Output only the lines below from the one containing "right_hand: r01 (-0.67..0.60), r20" to the one containing "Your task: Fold", exactly as written, both ends kept.

◇ ◇ ◇ ◇

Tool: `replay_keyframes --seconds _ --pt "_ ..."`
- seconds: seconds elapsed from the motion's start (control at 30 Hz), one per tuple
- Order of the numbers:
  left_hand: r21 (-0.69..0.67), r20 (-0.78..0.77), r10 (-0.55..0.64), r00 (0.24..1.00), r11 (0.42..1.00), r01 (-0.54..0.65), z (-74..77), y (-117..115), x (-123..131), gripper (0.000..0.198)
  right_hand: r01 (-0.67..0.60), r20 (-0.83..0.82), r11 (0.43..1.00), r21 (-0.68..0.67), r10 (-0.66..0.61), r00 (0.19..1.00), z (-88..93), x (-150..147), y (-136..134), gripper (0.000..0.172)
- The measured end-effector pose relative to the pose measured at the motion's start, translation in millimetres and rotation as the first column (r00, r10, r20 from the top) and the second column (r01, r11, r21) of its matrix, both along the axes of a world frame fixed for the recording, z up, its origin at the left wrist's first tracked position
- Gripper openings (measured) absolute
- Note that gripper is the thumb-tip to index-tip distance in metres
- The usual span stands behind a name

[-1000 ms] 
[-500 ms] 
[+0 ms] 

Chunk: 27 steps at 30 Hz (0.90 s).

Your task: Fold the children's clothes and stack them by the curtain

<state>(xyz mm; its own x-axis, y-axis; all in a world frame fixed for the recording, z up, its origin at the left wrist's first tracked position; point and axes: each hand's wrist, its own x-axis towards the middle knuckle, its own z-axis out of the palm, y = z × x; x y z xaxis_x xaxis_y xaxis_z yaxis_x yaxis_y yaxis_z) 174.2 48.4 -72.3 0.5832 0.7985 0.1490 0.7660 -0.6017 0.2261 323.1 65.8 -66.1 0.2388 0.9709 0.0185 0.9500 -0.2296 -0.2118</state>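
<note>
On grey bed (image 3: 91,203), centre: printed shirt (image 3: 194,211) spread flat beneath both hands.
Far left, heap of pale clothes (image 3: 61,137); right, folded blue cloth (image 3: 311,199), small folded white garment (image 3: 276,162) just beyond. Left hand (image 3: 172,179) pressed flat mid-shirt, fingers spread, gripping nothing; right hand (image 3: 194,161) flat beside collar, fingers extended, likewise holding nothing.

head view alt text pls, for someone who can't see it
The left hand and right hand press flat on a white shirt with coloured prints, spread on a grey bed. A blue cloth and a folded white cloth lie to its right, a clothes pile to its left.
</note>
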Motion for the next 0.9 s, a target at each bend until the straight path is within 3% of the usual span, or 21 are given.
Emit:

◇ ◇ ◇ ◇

OUTPUT OF THE EXERCISE —
  right_hand: r01 (-0.67..0.60), r20 (-0.83..0.82), r11 (0.43..1.00), r21 (-0.68..0.67), r10 (-0.66..0.61), r00 (0.19..1.00), z (-88..93), x (-150..147), y (-136..134), gripper (0.000..0.172)
- The measured end-effector pose relative to the pose measured at the motion's start, translation in millimetres and rotation as the first column (r00, r10, r20 from the top) and the second column (r01, r11, r21) of its matrix, both along the axes of a world frame fixed for the recording, z up, its origin at the left wrist's first tracked position
- Gripper openings (measured) absolute
- Note that gripper is the thumb-tip to index-tip distance in metres
- The usual span stands behind a name

[-1000 ms] 
[-500 ms] 
[+0 ms] 

Chunk: 27 steps at 30 Hz (0.90 s).

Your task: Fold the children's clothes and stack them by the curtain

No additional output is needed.